Yazı iyi yazmak veya yazı doğru yaşamak

Yazı yazmak başka şey yaz dönemini yazmak başka bir şey.
Yazı yazma konusunda söz söylemeye yetkin sayılmam. O konuda yetkin kalem erbabı var çok şükür.
Maksat biraz da espri olsun. Dilin cilveleri işte. Edebiyatçılarımız, şekilleri aynı anlamı farklı kelimelerden “cinaslı” kafiyeler, ince nüktelerden sanat şahaserleri çıkarıyorlar ya…

Konumuz yaz mevsimi… Yaz mevsimini yazmak üzerine. Yani düzgün yazmak, kurgulamak ve doğru yaşamak…
Niyet… İrade… Karar… Adım… Devam… Sebat… Israr… Ve… Eser…
Hayatın her anında yaşama süreci bu metodoloji ile sürdürülmeli. Hayatın her anı her saniyesi paha biçilmez, geri getirilmez olduğu için çok önemli.
Yaz döneminde zamanı nasıl geçireceğimiz, oyalanacağımız değil her altın gününden nasıl faydalanacağımızı düşünüp kurgulamaya “Yazı Yazmak” diyoruz. Yani deftere kâğıda yazılanı hayata yansıtmak demek istiyoruz.
Yaz dönemine girerken bu sezonun nasıl değerlendirileceği konusu herkesin gündeminde yer almaktadır.

Hayatı anlamak, hayata yüklenen anlam kişilerin hayat değerlerine göre farklılık arz etmektedir.
Yaz tatiline sadece eğlenme dinlenme, zevk ve sefa içinde lüks tesislerde geçirmek ve dönüşte bunun havasını atmak olarak anlaşıldığını tv reklamlarından anlıyoruz.
O kadar zevk ve sefa vesilesi araçlar üretiliyor ve tüketim de o kadar körükleniyor ki, yaz sezonunda reklamlara konu alan bir tesiste tatil yapmamak çok büyük bir eksiklik gibi sunuluyor.
Genel olarak kamuoyunda hakim kılınmaya çalışılan ve azımsanamayacak toplumsal kesimin yaşayış biçimini göstermektedir.
Evet olaya sadece hayatı bu dünyadan ibaret gören bir anlayışın yansıması olarak bakıldığında söylenecek bir şey yok.
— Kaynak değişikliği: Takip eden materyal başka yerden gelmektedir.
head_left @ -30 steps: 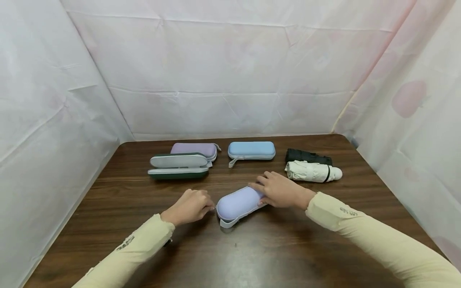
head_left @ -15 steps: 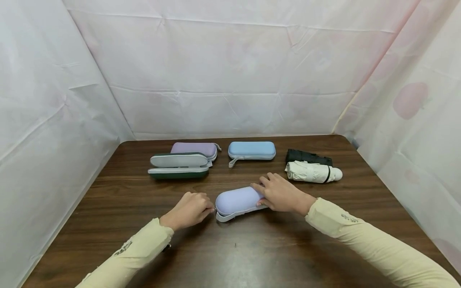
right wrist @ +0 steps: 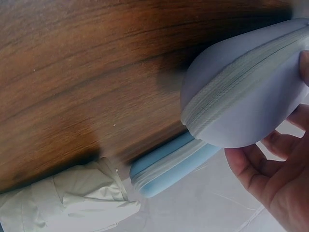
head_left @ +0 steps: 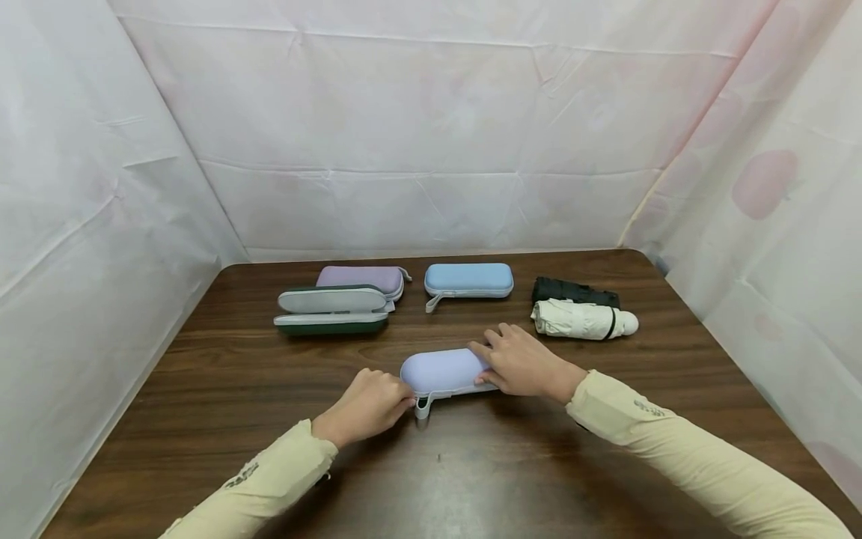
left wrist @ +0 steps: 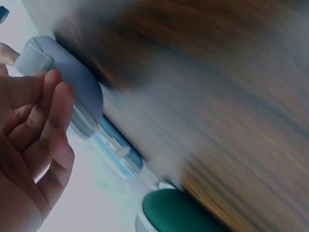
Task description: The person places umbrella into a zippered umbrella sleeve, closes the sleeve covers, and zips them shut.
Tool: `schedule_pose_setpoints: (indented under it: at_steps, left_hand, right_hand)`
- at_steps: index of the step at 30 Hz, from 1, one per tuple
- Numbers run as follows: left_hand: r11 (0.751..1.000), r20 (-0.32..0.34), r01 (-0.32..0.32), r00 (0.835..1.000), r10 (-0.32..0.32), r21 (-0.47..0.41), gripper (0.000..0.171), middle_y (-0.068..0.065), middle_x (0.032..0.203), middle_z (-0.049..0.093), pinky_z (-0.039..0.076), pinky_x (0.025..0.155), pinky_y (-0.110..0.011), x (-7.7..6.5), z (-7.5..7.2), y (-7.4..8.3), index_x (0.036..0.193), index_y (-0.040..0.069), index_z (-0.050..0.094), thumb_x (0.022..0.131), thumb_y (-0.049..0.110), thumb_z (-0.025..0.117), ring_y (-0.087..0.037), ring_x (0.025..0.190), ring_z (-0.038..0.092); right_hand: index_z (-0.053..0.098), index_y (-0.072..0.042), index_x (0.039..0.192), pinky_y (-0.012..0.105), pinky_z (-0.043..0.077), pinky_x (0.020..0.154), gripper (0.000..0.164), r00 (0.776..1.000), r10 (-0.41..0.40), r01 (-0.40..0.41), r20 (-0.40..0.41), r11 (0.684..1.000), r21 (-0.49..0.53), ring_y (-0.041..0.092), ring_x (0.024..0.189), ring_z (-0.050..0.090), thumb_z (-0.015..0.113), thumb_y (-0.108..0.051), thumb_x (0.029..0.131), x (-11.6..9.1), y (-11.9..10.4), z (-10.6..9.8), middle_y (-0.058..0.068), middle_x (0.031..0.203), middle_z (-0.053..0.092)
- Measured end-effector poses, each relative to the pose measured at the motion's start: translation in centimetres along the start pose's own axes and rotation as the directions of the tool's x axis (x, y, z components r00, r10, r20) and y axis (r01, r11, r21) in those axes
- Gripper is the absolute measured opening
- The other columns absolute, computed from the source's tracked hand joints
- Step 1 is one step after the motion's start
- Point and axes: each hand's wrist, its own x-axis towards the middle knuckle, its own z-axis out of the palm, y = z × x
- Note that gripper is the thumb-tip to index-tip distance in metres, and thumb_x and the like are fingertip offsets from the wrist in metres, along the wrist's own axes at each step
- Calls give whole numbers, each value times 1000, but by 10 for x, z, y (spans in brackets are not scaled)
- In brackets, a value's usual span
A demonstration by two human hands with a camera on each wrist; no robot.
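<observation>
A lavender hard zip case lies on the dark wooden table, a grey wrist loop hanging at its left front corner. My right hand grips the case's right end, fingers over the top and thumb at the near side; the right wrist view shows fingertips on the lavender shell. At the left end, my left hand pinches with thumb and index finger at the zip, beside the loop. The zipper pull itself is hidden behind those fingertips.
Behind, to the left, a dark green case stands with its lid raised, in front of a purple case. A light blue case lies at the back middle. Folded white and black umbrellas lie at the right.
The lavender case has turned until it lies nearly straight across the table. My left hand has moved slightly right and toward the front corner; my right hand keeps its hold.
</observation>
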Motion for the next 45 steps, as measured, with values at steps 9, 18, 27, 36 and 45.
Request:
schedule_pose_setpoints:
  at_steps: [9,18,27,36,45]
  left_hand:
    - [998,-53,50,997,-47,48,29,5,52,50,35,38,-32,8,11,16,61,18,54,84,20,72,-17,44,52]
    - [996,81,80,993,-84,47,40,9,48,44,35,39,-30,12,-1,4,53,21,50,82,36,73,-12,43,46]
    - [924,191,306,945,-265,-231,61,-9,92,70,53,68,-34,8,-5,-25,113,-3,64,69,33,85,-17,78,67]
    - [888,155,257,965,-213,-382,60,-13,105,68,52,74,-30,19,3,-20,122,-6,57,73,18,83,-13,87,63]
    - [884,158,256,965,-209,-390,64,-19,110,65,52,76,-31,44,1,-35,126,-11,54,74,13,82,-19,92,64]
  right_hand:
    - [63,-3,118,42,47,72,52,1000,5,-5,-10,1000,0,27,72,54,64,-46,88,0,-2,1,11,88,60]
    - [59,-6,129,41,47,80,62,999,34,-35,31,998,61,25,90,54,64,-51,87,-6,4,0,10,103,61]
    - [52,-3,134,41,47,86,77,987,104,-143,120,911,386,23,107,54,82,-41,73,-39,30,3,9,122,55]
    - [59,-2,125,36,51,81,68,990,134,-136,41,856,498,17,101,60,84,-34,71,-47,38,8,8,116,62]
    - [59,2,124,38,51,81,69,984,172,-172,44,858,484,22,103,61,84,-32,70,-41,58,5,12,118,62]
Eğer hayatın akışı helal dairesinde değilse “Bize düşen onlar için hidayet temennisinden ibarettir”  demektir.

Konuya helâl dairesinden bakıldığında yaz tatilini benzer fakat alternatif formatta ve ortamlarda ehli dünyayı bile kıskandıracak derecede lüks ortamlarda tatil yapan “dindar” hizmet ehli için söylenecek çok şey vardır. İnsanların “gıpta damarını tahrik etme”nin bile önemli hizmet prensibi olan “ihlas sırrı” ile yorumlamak zordur.
Bugün kendini hizmet ehli olarak görenlerin imkânları ile davaları, etkinliklerini mukayese edildiğinde imkânsızlıklar içinde ortaya konulan performans mukayese edilmeyecek derece maküsen mütenasiptir (ters orantılıdır) denilebilir.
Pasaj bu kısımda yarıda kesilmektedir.